You are viewing a plain text version of this content. The canonical link for it is here.
Posted to general@hadoop.apache.org by Mat Kelcey <ma...@gmail.com> on 2009/09/15 03:14:34 UTC

hadoop scales but is not performant?

hi all,

recently i've started playing with hadoop and my first learning
experiment has surprised me

i'm implementing a a text problem; trying to extract infrequent
phrases using a mixture of probabilistic models.
it's a bit of toy problem so the algorithm details aren't super
important, though the implementation might be....

this problem ended up being represented by a dozen or so map reduce
jobs of various types including some aggregate steps and some manual
joins.
(see the bottom of this page for details
http://matpalm.com/sip/take3_markov_chains.html)

i've implemented each step using ruby / streaming, the code is at
http://github.com/matpalm/sip if anyone cares.

i ran some tests using 10 ec2 medium cpu instance across a small
100mb's of gzipped text.
for validation of the results i also reimplemented the entire
algorithm as a single threaded ruby app

my surprise comes from finding that the ruby implementation
outperforms the 10 ec2 instances on this data size...
i ran a few samples of different sizes with the graph at the bottom of
http://matpalm.com/sip/part4_but_does_it_scale.html

so why is this? here are my explanations in order of how confident i am...

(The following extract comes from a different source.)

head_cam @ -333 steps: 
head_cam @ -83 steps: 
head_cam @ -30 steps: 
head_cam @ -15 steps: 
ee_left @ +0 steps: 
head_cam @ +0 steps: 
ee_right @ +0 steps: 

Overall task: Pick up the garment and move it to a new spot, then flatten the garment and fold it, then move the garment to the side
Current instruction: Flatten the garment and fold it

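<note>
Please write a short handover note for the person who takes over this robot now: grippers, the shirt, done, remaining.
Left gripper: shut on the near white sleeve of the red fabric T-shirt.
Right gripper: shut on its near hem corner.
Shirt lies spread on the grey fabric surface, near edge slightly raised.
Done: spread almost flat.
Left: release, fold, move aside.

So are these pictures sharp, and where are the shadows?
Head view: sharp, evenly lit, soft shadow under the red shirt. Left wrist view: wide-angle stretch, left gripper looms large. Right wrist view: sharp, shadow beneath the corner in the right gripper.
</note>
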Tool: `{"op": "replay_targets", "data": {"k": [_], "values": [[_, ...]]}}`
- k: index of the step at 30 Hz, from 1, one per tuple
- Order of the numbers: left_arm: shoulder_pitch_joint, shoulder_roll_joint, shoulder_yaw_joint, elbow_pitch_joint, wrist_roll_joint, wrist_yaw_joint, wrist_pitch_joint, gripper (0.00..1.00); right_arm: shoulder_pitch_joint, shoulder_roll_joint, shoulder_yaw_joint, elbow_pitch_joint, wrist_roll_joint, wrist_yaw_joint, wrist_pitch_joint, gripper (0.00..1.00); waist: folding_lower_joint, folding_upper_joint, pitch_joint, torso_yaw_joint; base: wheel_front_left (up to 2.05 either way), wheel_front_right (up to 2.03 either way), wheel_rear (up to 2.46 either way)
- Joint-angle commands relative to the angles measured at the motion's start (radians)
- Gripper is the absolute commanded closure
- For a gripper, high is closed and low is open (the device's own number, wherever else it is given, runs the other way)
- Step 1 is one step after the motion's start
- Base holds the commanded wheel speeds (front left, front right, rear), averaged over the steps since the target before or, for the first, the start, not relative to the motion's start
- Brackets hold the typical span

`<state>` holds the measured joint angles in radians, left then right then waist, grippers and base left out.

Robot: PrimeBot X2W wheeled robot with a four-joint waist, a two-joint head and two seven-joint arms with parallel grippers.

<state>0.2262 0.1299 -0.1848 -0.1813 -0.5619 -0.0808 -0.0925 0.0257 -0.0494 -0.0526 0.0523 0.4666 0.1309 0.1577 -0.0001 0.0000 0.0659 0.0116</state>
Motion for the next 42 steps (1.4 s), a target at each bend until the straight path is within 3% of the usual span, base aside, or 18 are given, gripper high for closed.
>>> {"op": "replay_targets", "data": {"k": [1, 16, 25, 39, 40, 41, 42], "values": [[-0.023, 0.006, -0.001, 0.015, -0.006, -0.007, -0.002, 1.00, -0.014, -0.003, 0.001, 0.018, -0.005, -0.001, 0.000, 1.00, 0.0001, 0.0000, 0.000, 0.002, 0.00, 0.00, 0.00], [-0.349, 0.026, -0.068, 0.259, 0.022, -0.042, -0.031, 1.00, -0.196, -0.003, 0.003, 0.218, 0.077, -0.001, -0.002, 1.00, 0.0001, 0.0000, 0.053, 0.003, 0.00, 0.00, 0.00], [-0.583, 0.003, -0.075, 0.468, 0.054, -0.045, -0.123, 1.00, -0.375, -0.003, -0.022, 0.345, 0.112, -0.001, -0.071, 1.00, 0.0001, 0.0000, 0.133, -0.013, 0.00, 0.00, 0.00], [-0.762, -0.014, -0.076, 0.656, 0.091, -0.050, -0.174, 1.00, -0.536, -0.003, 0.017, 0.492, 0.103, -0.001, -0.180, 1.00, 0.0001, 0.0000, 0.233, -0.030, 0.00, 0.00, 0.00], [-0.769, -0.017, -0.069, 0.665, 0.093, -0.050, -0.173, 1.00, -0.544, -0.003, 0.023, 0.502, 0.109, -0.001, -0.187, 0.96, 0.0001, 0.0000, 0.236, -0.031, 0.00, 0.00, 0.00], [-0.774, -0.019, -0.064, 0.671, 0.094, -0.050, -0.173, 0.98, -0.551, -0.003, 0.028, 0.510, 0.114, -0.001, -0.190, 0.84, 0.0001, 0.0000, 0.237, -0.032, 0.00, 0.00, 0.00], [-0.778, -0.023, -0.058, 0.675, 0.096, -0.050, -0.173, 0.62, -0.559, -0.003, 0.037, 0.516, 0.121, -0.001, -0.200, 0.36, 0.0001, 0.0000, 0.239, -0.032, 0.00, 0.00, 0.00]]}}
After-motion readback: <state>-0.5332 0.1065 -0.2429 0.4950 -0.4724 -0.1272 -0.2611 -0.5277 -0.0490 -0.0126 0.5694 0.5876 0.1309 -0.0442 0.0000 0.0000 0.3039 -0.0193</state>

a) 100mb is peanuts and hadoop was made for 1000x this size so the
test is invalid.
b) there is a better representation of this problem that uses fewer
map/reduce passes.
c) streaming is too slow and rewriting in java (and making use of
techniques like chaining mappers) would speed things up
d) doing these steps, particularly the joins, in pig would be faster

my next steps are to rewrite some of the steps in pig to sample the difference

does anyone have any high level comments on this?

cheers,
mat

Re: hadoop scales but is not performant?

Posted by Mat Kelcey <ma...@gmail.com>.
>>[me]
>> a) 100mb is peanuts and hadoop was made for 1000x this size so the
>> test is invalid.

>[Alan]
> Definitely the case.  At this size your start costs will swamp any
> performance benefits of parallelism.

cheers, thanks alan
was pretty sure this was the case.
mat

Re: hadoop scales but is not performant?

Posted by Alan Gates <ga...@yahoo-inc.com>.
Some thoughts, inlined.

Alan.

On Sep 14, 2009, at 6:14 PM, Mat Kelcey wrote:

> hi all,
>
> recently i've started playing with hadoop and my first learning
> experiment has surprised me
>
> i'm implementing a a text problem; trying to extract infrequent
> phrases using a mixture of probabilistic models.
> it's a bit of toy problem so the algorithm details aren't super
> important, though the implementation might be....
>
> this problem ended up being represented by a dozen or so map reduce
> jobs of various types including some aggregate steps and some manual
> joins.
> (see the bottom of this page for details
> http://matpalm.com/sip/take3_markov_chains.html)
>
> i've implemented each step using ruby / streaming, the code is at
> http://github.com/matpalm/sip if anyone cares.
>
> i ran some tests using 10 ec2 medium cpu instance across a small
> 100mb's of gzipped text.
> for validation of the results i also reimplemented the entire
> algorithm as a single threaded ruby app
>
> my surprise comes from finding that the ruby implementation
> outperforms the 10 ec2 instances on this data size...
> i ran a few samples of different sizes with the graph at the bottom of
> http://matpalm.com/sip/part4_but_does_it_scale.html
>
> so why is this? here are my explanations in order of how confident i  
> am...
>
> a) 100mb is peanuts and hadoop was made for 1000x this size so the
> test is invalid.
Definitely the case.  At this size your start costs will swamp any  
performance benefits of parallelism.

> b) there is a better representation of this problem that uses fewer
> map/reduce passes.
> c) streaming is too slow and rewriting in java (and making use of
> techniques like chaining mappers) would speed things up
Maybe.  Streaming itself is a little slower than using java.  I don't  
know what the penalty of using java versus ruby is.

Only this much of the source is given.